> Try it
It is required that all of the data be written out exactly.

> Given data
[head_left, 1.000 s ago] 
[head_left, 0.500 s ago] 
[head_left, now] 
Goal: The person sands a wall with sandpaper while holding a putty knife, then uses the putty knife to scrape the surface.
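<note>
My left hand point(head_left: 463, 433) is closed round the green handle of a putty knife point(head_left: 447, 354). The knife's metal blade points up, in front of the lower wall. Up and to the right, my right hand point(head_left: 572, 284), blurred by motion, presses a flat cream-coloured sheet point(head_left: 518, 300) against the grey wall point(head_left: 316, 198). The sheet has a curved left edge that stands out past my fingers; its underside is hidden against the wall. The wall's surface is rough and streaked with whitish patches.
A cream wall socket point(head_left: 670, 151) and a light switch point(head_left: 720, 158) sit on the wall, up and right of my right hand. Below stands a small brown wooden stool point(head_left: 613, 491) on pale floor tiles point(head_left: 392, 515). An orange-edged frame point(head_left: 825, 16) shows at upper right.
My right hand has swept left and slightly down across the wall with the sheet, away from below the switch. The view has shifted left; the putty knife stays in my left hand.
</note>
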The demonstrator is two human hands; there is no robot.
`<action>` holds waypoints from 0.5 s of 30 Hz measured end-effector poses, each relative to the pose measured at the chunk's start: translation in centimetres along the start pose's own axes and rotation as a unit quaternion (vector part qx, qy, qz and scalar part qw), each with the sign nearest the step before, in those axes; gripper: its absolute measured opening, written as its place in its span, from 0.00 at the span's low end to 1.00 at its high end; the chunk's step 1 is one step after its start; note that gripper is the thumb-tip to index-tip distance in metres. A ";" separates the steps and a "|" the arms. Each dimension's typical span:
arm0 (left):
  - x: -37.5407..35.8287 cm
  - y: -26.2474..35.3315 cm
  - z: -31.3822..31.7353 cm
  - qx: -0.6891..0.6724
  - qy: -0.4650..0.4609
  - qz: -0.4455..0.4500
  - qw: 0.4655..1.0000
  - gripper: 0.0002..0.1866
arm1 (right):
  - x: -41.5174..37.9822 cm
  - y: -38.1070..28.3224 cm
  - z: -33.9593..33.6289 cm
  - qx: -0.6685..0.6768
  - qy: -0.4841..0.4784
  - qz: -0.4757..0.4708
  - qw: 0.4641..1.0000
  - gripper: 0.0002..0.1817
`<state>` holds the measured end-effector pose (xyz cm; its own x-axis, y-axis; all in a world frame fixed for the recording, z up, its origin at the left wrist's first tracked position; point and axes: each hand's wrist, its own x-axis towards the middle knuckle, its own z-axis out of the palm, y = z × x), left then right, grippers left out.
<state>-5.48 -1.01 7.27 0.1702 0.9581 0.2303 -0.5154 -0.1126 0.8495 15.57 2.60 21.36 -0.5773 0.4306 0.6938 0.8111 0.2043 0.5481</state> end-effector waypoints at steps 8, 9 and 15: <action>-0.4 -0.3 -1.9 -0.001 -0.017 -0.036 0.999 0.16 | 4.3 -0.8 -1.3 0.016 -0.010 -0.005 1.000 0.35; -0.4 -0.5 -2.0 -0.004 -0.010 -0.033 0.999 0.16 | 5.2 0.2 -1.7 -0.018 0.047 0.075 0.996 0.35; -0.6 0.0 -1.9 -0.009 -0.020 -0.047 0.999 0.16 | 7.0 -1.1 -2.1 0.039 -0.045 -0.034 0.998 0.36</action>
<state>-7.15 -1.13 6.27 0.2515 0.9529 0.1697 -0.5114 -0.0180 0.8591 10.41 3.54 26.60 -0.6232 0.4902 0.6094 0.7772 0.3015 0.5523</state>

> Response to the task
[head_left, 1.000 s ago] 
[head_left, 0.500 s ago] 
[head_left, now] 
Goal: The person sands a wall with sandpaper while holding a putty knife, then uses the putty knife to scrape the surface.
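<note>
My left hand point(head_left: 463, 433) is closed round the green handle of a putty knife point(head_left: 447, 354). The knife's metal blade points up, in front of the lower wall. Up and to the right, my right hand point(head_left: 572, 284), blurred by motion, presses a flat cream-coloured sheet point(head_left: 518, 300) against the grey wall point(head_left: 316, 198). The sheet has a curved left edge that stands out past my fingers; its underside is hidden against the wall. The wall's surface is rough and streaked with whitish patches.
A cream wall socket point(head_left: 670, 151) and a light switch point(head_left: 720, 158) sit on the wall, up and right of my right hand. Below stands a small brown wooden stool point(head_left: 613, 491) on pale floor tiles point(head_left: 392, 515). An orange-edged frame point(head_left: 825, 16) shows at upper right.
My right hand has swept left and slightly down across the wall with the sheet, away from below the switch. The view has shifted left; the putty knife stays in my left hand.
</note>
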The demonstrator is two human hands; there is no robot.
`<action>` holds waypoints from 0.5 s of 30 Hz measured end-effector poses, each relative to the pose measured at the chunk's start: translation in centimetres along the start pose's own axes and rotation as a unit quaternion (vector part qx, qy, qz and scalar part qw), each with the sign nearest the step before, in those axes; gripper: its absolute measured opening, written as its place in its span, from 0.00 at the span's low end to 1.00 at its high end; the chunk's step 1 is one step after its start; note that gripper is the thumb-tip to index-tip distance in metres. A ";" separates the steps and a "|" the arms. Each dimension's typical span:
arm0 (left):
  - x: -37.5407..35.8287 cm
  - y: -26.2474..35.3315 cm
  - z: -31.3822..31.7353 cm
  - qx: -0.6891..0.6724
  - qy: -0.4650..0.4609
  - qz: -0.4455..0.4500
  - qw: 0.4655..1.0000
  - gripper: 0.0002..0.1866
arm1 (right):
  - x: -41.5174..37.9822 cm
  - y: -38.1070..28.3224 cm
  - z: -33.9593..33.6289 cm
  - qx: -0.6685..0.6768
  - qy: -0.4841..0.4784
  - qz: -0.4757..0.4708
  - qw: 0.4641..1.0000
  - gripper: 0.0002..0.1817
`<state>` holds the measured end-effector pose (xyz cm; its own x-axis, y-axis; all in a world frame fixed for the recording, z up, its origin at the left wrist's first tracked position; point and axes: each hand's wrist, its own x-axis towards the middle knuckle, its own z-axis out of the palm, y = z × x), left then right, grippers left out.
<state>-5.48 -1.01 7.27 0.1702 0.9581 0.2303 -0.5154 -0.1126 0.8495 15.57 2.60 21.36 -0.5773 0.4306 0.6938 0.8111 0.2043 0.5481</state> end-effector waypoints at steps 8, 9 and 15: <action>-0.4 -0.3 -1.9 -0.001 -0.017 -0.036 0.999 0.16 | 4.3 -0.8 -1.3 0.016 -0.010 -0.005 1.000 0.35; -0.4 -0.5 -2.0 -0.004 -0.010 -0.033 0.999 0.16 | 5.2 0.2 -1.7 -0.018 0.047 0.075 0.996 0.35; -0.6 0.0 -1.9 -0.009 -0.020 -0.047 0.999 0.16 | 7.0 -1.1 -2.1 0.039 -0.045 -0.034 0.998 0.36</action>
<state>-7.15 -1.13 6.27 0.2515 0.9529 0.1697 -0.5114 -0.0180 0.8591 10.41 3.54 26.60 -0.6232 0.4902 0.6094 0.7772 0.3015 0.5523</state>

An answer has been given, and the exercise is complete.